Last Wednesday I travelled up to
Gateshead. Not to enjoy the scenery but invited by the local CCG
to discuss diabetes care. They had read about our local model and wanted to
know more…so off I went with my slides which went through our local journey
since 2009. The story of negotiations, the story of umpteen meetings, the new
changing NHS resulting in changing personnel, need to engage, shake off the
image of the Consultant stuck in their “ivory tower”, those long hours away fro
the family, the nights of self-doubt gnawing at one’s impenetrable self
confidence…nearly 4 years later, the results are starting to trickle in. And so
far, so good. Cautious optimism is probably the way to describe it best…the
usual cavalier version of Partha Kar would love to say “told you so”..the
slowly ageing, a bit more battle hardened version wishes that the leap of
faith taken was not in vain. Innovators fail…but the present NHS provides no
time for that. No time or even forgiveness for failure.
We did our introductions around the table- and I was fascinated by the mixture of people there…there was the finance person and general manager from Medicine, there was the acute Trust Consultant, there was the
CCG lead, the CSU staff, the Commissioning development manager…they
were all there….in one room. And what struck me was the sheer will to try and
“make the necessary change”. We discussed ideas, I answered all the questions-
then someone seemed to have a light bulb moment within the finance team…and
looked like something had unlocked. The meeting concluded with a lot of
positivity, set times to take things forward and I left passing my best wishes
on. The hardest task begins thereafter….trying to convince the vast swath of
primary care to work differently, the specialist team to be open to the idea of
virtual support, the need to show hard outcomes but it was a start. There was
hardly any animosity in the room, yes, the usual banter amongst Trusts and
CCGs/ CSU…but little malice. These guys wanted to
make it work.
It is amazing how far apart that world is from the constant talk of failure, obstinacy and obstruction one hears, whether it be on social media or in conferences. There seems to be an abundance of folks who want to do the right thing, but somehow struggling to do it. Conferences specialise in speakers having sound bytes, policies specialise in stating the blinding obvious…but somehow there is no doing. Somehow everyone wants to wait for the system ot the model to be “perfect”..I say…No…sometimes it takes a leap of faith. Go and do it. Talk less. Just do. Try and use the “N” in the NHS and learn from each other. We somehow need to learn to separate the ideology from the reality. Somehow you get the feel that ideological passion from some quarters wants either everything to work perfectly (didn't we tell you privatisation was good?) or pretty much nothing to work smoothly (told you privatisation was evil). You know what? There are plenty of people who aren't polarised in their views, they occupy the middle ground, look at the ideological rhetoric with a healthy degree of cynicism and just want to do some good for the patient. Just because you want something to work in the “new” NHS doesn't make you an anti socialist, there is also the off chance that person is keen to make it work in spite of the pressure on the system.
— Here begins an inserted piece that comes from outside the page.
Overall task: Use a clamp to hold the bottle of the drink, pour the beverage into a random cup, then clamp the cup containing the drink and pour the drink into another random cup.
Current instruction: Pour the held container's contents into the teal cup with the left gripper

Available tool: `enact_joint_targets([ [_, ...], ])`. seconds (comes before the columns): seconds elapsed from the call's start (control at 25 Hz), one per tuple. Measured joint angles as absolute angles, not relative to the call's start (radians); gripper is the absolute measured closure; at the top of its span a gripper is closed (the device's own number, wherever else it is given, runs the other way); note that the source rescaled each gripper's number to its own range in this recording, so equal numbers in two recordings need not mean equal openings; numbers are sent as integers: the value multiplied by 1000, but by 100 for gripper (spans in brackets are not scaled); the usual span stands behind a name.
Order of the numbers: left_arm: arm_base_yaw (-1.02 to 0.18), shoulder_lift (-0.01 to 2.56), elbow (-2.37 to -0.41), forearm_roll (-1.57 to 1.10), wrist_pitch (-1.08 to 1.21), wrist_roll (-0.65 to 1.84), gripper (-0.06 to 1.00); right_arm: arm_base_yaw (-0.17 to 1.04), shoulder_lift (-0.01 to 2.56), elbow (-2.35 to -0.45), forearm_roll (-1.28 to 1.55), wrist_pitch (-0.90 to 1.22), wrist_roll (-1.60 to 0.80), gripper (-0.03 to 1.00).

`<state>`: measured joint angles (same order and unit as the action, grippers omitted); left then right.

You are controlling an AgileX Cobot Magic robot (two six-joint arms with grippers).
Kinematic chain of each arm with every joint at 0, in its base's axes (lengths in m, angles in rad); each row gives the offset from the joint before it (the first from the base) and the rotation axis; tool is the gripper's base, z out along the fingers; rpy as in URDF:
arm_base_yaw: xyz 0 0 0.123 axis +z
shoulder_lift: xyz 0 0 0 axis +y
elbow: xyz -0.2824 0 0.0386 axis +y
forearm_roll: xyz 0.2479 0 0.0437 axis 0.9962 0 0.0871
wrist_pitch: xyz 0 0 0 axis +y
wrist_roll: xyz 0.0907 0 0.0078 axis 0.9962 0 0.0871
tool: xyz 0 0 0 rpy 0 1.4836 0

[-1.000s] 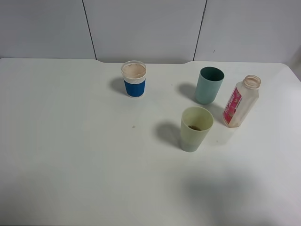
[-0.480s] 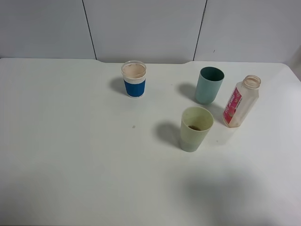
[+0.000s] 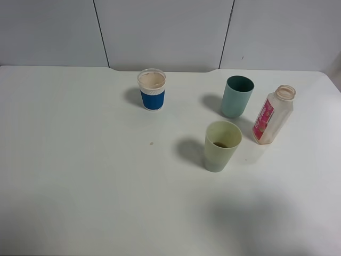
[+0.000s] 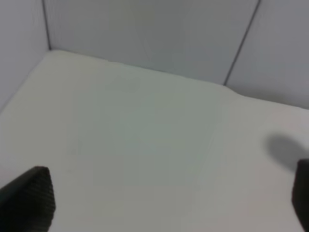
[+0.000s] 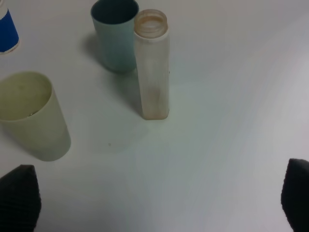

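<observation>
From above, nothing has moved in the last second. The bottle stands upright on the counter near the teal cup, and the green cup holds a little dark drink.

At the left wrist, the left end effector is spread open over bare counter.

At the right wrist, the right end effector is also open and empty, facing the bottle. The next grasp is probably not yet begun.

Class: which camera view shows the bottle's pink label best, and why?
Exterior high: the bottle turns its pink label toward it. Right wrist shows only a plain side; left wrist shows no bottle.
</observation>
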<state>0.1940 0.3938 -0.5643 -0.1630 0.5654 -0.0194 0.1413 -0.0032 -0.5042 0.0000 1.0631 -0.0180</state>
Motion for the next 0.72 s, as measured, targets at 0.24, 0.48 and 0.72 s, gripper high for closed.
enact_joint_targets([
  [0.24, 144, 431, -499, -238, 533, 16, -6, 141, -3, -504, 0, 1063, -18, -3],
  [0.48, -62, 513, -449, -257, 451, 16, -6, 141, -3, -504, 0, 1063, -18, -3],
  [0.72, -312, 668, -444, -262, 341, 25, -6, 141, -3, -504, 0, 1063, -18, -3],
])
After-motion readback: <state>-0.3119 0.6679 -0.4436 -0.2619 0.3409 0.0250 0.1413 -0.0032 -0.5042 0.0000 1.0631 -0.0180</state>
So ladies and gentlemen, give it a try. Look after the patient who sits in front of you or in the bed in front of you, look after the staff you work with or for, smile a little bit more- and try and make the best of what you have. It’s going to get tighter but “no chance of improving patient care”? Don’t sell me that line. The British, I was always told had an inner sense of self criticism, stoicism, the black humour element…all of which are in abundance over social media- but I was also brought up being told that they had a spirit to stand up against adversity, any adversity. We have attended enough meetings, heard enough about integration, collaboration, coordination…now is the time to do something. A little less chest beating about how’s its all going to go up in smoke.
By all means, support the NHA party if you wish, by all means sign up petitions if you wish- but also go find a manager or a GP or a counterpart in your trust- and see what you can do to get patient care just that bit better...over a cup of coffee or even a friendly beer if you wish. Either way, just do something. Why not use the time a bit differently rather than blame the "system"?
To quote Castro “It does not matter how small you are, if you have faith..and action”. So very true.